Repeat every line of the data exactly; the pictures stay out.

....................

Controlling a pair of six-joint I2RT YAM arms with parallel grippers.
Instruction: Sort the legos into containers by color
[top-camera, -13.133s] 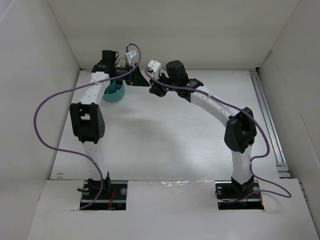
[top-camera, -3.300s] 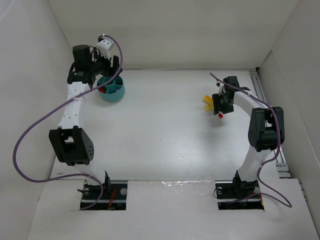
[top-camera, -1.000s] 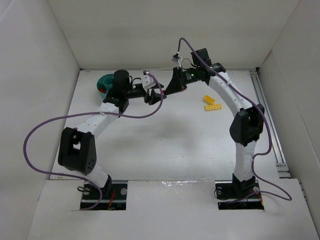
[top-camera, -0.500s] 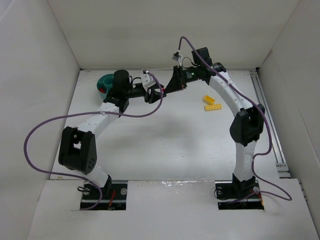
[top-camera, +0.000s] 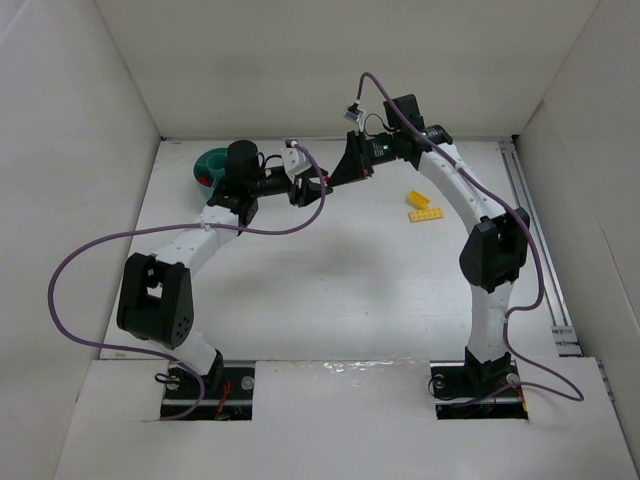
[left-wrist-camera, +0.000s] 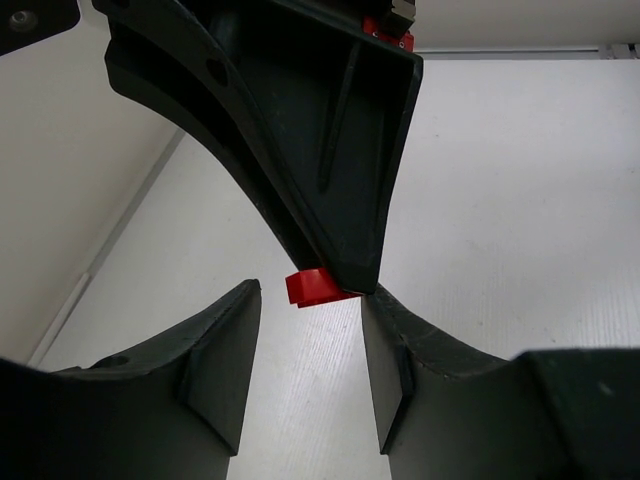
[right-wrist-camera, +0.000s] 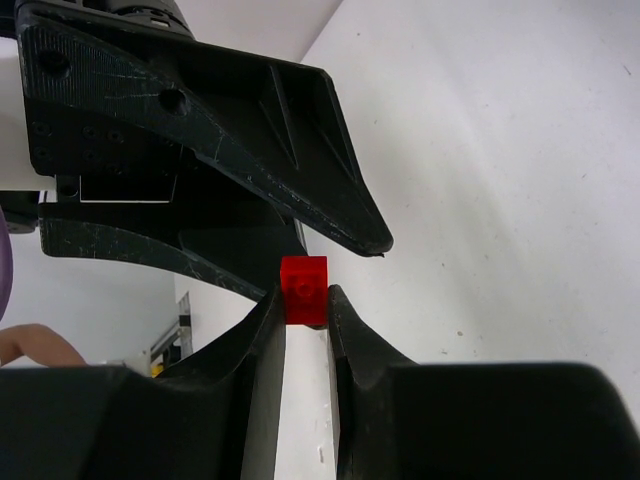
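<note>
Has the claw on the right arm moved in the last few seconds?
Yes. The right claw, gripping a small red plastic brick, has swung left, away from the metal rail at the right edge, past the yellow plastic bricks.

Readable text, numbers, brands, signs: none in any view.
- red lego (right-wrist-camera: 303, 290): plain faces, no lettering legible.
- left gripper (left-wrist-camera: 310, 330) and right gripper (right-wrist-camera: 305, 312): bare black plastic, no marks.
- teal bowl (top-camera: 207, 165) at the tabletop's (top-camera: 330, 290) far left corner: too small to tell.
</note>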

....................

### Result of this exercise
Controlling a pair of six-joint I2RT YAM arms with parallel grippers.
Instruction: Sort the legos into containers by color
[top-camera, -13.133s] 
[top-camera, -3.300s] 
[top-camera, -1.000s] 
[top-camera, -0.500s] 
[top-camera, +0.000s] 
[left-wrist-camera, +0.000s] 
[right-wrist-camera, +0.000s] 
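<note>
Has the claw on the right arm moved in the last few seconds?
Yes. The right claw, gripping a small red plastic brick, has swung left, away from the metal rail at the right edge, past the yellow plastic bricks.

Readable text, numbers, brands, signs: none in any view.
- red lego (right-wrist-camera: 303, 290): plain faces, no lettering legible.
- left gripper (left-wrist-camera: 310, 330) and right gripper (right-wrist-camera: 305, 312): bare black plastic, no marks.
- teal bowl (top-camera: 207, 165) at the tabletop's (top-camera: 330, 290) far left corner: too small to tell.
</note>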

No further answer is needed.